Published by Zach Cardoza.

There are tropes in the world that defy all attempts at deprecation. Post-it note-covered desks, dogeared scribble pads, boxes of receipts, bulging 3-ring binders, and overflowing voicemail inboxes are all vestiges of a very real world that refuses to succumb to the organized rigor of a digital world. These defiant relics of our desire for expanding knowledge beyond our mental capacity are reminders that this world is first and foremost a physical reality. Why then do we feel the need to wrangle these tropes into the limited gateways to the digital realm that we currently possess?

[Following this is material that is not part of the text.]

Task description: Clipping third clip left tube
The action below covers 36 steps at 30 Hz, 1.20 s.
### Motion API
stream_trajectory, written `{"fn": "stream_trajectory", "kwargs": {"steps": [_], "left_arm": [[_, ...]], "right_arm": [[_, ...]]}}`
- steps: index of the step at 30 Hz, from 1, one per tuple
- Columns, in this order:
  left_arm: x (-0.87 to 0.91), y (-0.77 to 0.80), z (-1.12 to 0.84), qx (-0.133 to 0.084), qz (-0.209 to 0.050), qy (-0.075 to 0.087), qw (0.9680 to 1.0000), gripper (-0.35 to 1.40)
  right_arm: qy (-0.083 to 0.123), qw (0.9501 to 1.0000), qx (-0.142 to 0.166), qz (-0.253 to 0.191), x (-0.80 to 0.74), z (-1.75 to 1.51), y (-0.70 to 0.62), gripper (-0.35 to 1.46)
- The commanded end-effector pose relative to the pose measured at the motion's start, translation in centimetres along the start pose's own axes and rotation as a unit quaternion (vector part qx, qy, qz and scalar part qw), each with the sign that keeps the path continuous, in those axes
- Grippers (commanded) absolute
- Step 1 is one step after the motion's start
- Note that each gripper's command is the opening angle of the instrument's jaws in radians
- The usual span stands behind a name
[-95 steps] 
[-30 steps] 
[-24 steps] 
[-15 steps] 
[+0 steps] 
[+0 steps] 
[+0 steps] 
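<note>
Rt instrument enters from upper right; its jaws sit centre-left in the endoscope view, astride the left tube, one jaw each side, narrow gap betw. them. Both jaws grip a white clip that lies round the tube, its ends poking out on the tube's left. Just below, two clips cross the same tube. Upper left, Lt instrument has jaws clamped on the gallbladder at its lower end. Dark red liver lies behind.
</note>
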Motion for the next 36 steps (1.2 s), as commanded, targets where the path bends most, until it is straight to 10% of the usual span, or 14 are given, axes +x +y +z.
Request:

I have long thought of solving the world's problems through a 4.3" digital screen as the ultimate goal of every developer. The unrelenting march toward a metaverse future seemed to solidify this assertion as the digital experience will grow ever larger and our world will slowly slide into a fully digital experience. However, as I spent time thinking about these tropes which have survived all attempts at elimination, regardless of how skeuomorphic or seemingly effortless, I realized that perhaps we are marching towards an inversion of the metaverse. An expansion of digital interfaces to meet mankind where we are right now, rather than attempting to bend every human experience into a digital representation.

With this realization came a call to delve into the edges of current digital interfaces and uncover what we've been overlooking. What interfaces have we been overlooking? Why is there so much friction in giving up these tropes? I hope to find the answer to a few of these questions and to begin work on projects that will help invert this march.